* **EXERCISE AIM**
Tell how many lines in these records contain the string "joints", with only the number as the reply.

(Items listed in a dataset)

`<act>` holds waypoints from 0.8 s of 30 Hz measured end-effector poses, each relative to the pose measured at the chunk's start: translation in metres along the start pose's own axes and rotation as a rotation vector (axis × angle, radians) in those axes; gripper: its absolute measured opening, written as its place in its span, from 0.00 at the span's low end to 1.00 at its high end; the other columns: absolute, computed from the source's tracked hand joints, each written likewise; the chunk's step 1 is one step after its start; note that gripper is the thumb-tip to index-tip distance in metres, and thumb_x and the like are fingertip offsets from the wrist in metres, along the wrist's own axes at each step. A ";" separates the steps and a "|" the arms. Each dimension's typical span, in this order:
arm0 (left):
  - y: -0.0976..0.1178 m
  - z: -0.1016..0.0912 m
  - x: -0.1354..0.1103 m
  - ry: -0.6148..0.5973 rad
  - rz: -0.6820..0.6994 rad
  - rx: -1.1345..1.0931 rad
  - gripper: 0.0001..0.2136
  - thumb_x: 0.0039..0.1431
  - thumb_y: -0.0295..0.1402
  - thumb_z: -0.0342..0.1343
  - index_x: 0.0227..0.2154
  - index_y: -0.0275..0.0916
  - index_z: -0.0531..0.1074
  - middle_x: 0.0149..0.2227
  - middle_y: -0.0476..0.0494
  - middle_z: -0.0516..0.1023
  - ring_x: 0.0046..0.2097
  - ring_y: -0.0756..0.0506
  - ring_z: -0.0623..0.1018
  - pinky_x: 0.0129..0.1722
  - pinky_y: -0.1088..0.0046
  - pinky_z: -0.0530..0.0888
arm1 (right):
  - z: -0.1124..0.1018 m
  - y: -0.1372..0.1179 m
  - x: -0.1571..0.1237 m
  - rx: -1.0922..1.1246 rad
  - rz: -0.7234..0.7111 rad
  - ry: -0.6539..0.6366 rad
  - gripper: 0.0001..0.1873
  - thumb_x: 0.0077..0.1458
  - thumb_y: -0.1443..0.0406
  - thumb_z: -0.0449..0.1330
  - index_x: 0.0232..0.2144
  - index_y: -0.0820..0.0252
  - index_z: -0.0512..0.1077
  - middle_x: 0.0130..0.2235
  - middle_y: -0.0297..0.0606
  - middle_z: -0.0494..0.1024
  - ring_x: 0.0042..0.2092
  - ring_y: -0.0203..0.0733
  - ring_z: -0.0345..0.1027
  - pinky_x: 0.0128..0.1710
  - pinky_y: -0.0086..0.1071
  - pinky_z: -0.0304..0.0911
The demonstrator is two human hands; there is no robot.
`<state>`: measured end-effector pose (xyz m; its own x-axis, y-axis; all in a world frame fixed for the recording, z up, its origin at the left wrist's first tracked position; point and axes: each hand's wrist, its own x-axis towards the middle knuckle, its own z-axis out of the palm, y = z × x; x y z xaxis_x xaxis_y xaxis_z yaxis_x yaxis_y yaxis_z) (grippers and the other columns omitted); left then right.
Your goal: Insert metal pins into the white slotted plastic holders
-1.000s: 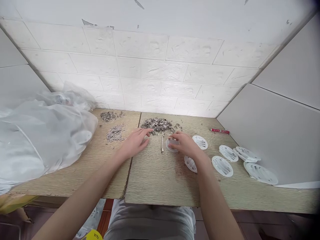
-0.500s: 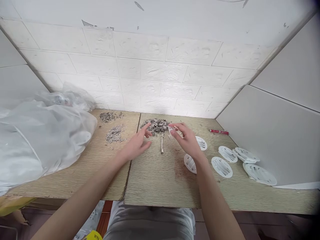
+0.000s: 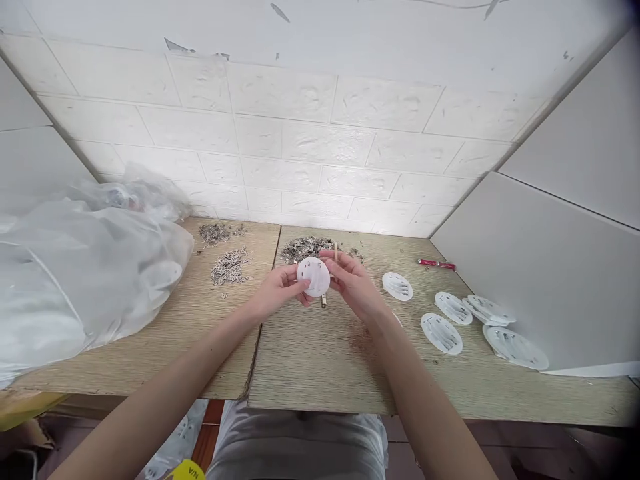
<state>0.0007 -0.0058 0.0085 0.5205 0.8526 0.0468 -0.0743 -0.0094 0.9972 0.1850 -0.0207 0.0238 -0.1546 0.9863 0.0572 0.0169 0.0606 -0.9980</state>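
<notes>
Both hands hold one white round plastic disc (image 3: 313, 276) above the wooden table (image 3: 310, 353), tilted toward me. My left hand (image 3: 277, 292) pinches its left edge. My right hand (image 3: 354, 283) grips its right edge, fingers curled, and a thin pale stick (image 3: 335, 251) rises from those fingers. Just behind the hands lies a heap of small grey metal parts (image 3: 306, 248). A small strip (image 3: 324, 301) lies on the table under the disc.
Several more white discs (image 3: 442, 333) lie to the right, near a grey side panel (image 3: 550, 280). A red pen-like tool (image 3: 436, 264) lies at the back right. Two smaller metal heaps (image 3: 230, 265) sit left. A big clear plastic bag (image 3: 75, 273) fills the left.
My right hand lifted the white disc from the table and carried it left. My left hand left the metal heap and took the disc's other edge.
</notes>
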 end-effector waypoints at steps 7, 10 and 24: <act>-0.005 -0.009 0.003 0.151 -0.034 -0.042 0.21 0.50 0.44 0.64 0.42 0.34 0.73 0.36 0.41 0.78 0.32 0.48 0.76 0.34 0.67 0.78 | -0.009 0.014 0.008 -0.639 -0.090 0.331 0.12 0.55 0.63 0.54 0.35 0.62 0.75 0.36 0.40 0.77 0.34 0.39 0.65 0.36 0.33 0.60; -0.008 -0.012 0.005 0.186 -0.031 -0.041 0.21 0.49 0.44 0.65 0.40 0.34 0.73 0.37 0.40 0.78 0.32 0.49 0.76 0.34 0.66 0.78 | -0.004 0.020 0.010 -0.897 -0.079 0.285 0.13 0.57 0.66 0.52 0.37 0.63 0.76 0.39 0.42 0.76 0.34 0.39 0.65 0.37 0.33 0.59; -0.008 -0.014 0.004 0.249 -0.035 0.092 0.21 0.51 0.49 0.61 0.38 0.35 0.75 0.38 0.41 0.78 0.38 0.46 0.76 0.40 0.69 0.73 | 0.000 0.031 0.019 -1.080 -0.080 0.269 0.12 0.59 0.68 0.55 0.39 0.58 0.79 0.38 0.39 0.76 0.38 0.40 0.67 0.32 0.29 0.54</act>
<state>-0.0081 0.0053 0.0004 0.2954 0.9554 0.0074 0.0236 -0.0150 0.9996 0.1831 -0.0001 -0.0064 0.0233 0.9667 0.2548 0.8865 0.0978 -0.4522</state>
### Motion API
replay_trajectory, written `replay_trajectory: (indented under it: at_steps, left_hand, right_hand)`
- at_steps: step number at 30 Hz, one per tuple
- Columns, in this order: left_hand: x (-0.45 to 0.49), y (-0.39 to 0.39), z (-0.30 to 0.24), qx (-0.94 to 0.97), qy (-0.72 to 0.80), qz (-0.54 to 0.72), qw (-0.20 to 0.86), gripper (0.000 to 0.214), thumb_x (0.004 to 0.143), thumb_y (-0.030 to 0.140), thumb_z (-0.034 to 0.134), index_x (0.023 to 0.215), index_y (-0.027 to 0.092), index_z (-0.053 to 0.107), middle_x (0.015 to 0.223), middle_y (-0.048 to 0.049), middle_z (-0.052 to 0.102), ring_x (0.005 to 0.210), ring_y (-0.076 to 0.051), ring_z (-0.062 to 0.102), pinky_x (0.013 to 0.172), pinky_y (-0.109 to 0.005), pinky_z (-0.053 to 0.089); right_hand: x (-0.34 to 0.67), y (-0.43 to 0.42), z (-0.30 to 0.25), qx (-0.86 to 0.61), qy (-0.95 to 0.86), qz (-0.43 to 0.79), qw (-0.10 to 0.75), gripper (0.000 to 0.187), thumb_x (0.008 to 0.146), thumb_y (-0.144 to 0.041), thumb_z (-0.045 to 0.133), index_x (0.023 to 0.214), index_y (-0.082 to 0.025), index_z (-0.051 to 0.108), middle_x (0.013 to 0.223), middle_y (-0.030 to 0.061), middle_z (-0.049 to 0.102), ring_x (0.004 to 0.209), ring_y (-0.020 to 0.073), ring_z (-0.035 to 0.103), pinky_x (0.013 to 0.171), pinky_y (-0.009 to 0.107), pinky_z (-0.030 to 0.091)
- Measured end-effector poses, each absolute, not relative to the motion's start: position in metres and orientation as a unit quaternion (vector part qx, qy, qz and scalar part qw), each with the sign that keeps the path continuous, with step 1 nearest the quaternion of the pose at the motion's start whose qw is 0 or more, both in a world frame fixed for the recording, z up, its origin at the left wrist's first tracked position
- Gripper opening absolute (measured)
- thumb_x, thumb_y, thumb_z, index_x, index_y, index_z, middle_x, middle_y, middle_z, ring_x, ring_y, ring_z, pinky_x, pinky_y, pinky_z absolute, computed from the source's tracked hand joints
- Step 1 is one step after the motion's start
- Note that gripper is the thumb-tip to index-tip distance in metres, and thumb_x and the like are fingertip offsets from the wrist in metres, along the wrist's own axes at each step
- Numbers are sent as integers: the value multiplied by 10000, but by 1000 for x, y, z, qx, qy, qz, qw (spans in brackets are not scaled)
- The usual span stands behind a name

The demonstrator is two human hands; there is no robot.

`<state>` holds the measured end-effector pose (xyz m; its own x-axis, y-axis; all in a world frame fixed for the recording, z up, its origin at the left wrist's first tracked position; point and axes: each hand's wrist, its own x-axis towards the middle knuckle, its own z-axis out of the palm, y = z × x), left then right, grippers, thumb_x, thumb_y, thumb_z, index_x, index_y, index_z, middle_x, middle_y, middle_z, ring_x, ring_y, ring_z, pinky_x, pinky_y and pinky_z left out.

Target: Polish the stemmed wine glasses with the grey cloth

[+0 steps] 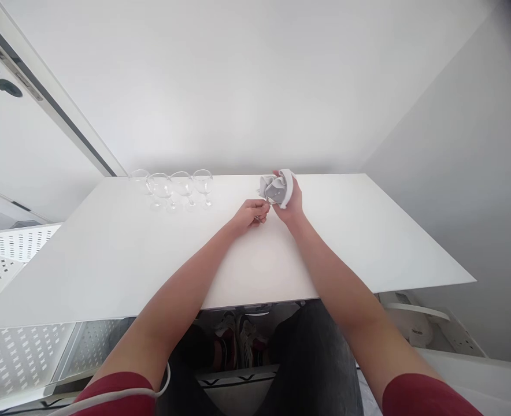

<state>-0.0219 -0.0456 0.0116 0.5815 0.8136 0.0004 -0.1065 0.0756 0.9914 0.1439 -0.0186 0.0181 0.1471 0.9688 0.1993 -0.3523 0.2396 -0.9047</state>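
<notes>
Left hand (251,214) pinches a glass (276,193) at its stem; right hand (295,203), fingers curled, grips a cloth (287,186).

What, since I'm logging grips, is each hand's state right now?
Left hand: closed, apparently holding a wine glass by its stem end.
Right hand: closed around a light-gray cloth.
</notes>
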Motion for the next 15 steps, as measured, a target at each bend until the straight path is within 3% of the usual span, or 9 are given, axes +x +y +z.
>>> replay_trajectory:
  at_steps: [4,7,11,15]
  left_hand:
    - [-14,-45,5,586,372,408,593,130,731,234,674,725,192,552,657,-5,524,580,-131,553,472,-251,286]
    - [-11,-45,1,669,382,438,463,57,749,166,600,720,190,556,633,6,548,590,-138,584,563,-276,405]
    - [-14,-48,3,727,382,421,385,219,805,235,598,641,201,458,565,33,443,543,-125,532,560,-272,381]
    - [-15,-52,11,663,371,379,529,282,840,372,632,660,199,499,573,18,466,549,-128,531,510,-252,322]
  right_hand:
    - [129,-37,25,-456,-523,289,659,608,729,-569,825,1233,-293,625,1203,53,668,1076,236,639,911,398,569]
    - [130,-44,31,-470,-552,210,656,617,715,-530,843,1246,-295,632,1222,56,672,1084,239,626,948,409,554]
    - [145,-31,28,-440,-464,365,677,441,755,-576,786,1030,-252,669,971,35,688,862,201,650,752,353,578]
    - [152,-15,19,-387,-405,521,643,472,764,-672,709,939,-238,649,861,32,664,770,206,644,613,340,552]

* **EXERCISE RESULT**
2